Delicate negotiations, as well as a widening U.S.-Iran trust deficit, have made the role of Brussels even more critical to a breakthrough in JCPOA talks. Several original European signatories have already signalled varying degrees of success on a revived deal, and saw its conclusion as a near-term possibility. It is in this context that the Borrell-Amir exchange illuminates possibilities for a greater European role than assumed. “Borrell highlighted his efforts to exhort the parties to the Vienna talks to adhere to their JCPOA obligations, stressing that he will continue his contacts to set the stage for achieving an understanding in this regard,” reported the Tehran Times over the weekend.

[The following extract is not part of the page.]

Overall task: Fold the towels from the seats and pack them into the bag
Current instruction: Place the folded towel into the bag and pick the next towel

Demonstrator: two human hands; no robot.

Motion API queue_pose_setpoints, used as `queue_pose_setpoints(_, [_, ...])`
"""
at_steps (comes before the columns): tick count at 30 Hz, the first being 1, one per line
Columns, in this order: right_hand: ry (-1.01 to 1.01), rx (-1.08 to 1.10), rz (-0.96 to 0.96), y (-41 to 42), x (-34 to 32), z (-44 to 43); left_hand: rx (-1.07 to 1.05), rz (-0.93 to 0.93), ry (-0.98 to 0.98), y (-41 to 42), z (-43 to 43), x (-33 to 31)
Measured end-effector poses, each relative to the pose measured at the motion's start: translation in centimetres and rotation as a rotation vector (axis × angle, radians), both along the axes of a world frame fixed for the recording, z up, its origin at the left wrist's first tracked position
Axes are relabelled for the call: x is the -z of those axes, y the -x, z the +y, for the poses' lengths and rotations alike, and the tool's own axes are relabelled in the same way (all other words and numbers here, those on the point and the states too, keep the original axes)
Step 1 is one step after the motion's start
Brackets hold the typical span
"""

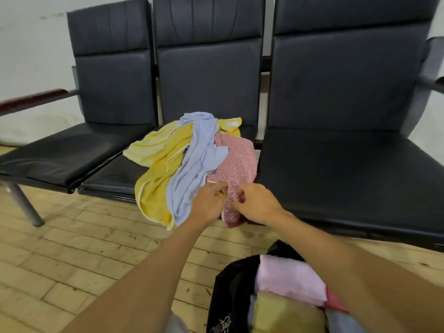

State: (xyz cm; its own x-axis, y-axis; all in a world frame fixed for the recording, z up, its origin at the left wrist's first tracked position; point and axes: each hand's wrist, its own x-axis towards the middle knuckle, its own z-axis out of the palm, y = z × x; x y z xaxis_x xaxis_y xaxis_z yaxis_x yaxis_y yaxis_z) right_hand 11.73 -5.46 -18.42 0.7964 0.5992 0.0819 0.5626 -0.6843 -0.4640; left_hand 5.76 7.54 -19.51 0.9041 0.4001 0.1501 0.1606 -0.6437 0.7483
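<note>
A heap of towels lies on the middle seat (115, 174): a yellow towel (153, 188), a pale yellow one (149, 147), a light blue towel (194, 164) and a pink patterned towel (237, 162). My left hand (209, 203) pinches the front edge of the pink patterned towel. My right hand (257, 203) grips the same towel just to the right, fingers curled into the cloth. The black bag (230, 289) stands open on the floor at the bottom, with folded lilac (290, 280), olive and blue towels inside.
Three dark padded seats stand in a row; the left seat (60, 159) and the right seat (348, 176) carry nothing. A wooden armrest (31, 99) juts out at the left, a metal leg (24, 205) below it. Wood flooring (72, 260) lies in front.
</note>
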Motion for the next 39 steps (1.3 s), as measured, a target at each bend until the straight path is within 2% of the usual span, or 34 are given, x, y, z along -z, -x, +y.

The Iranian push to remove unilateral sanctions imposed by the U.S. is also a vital demand at the heart of the nuclear deal deadlock. Washington is operating on the assumption that sustaining such unilateral measures would somehow translate into leverage for it. But that rationale largely ignores that sanctions, by definition, hurt the very people that the U.S. claims to be supporting. Moreover, it weakens the legal argument for the U.S. in nuclear deal talks when it is Washington – not Tehran – that had imposed such measures under a ‘maximum pressure’ campaign against Iran.

That campaign was part of the Trump administration’s own undoing in the JCPOA saga, and Biden must identify in a different light if the goal is to coexist with Iran under a new deal in the future. Given frequent support from Iranian allies on removing these illegal sanctions, including support from China and Russia, inaction only reinforces Tehran’s view that the U.S. tactics will lead to more complications.

All this spotlights Brussels’ pivotal role in understanding that economic penalties sit oddly with nuclear deal revival talks, as the latter is a negotiated consensus for regional peace. In fact, the entire purpose of the nuclear deal’s revival is to generate greater alignment between all parties by ensuring mutual compliance, not discord. It is in this context that Borrell’s talk with Amir-Abdollahian is a rare chance for Brussels to refocus attention on nuclear deal sticking points that have hampered headway towards concluding the deal, despite a quiet consensus among negotiators lingering for long.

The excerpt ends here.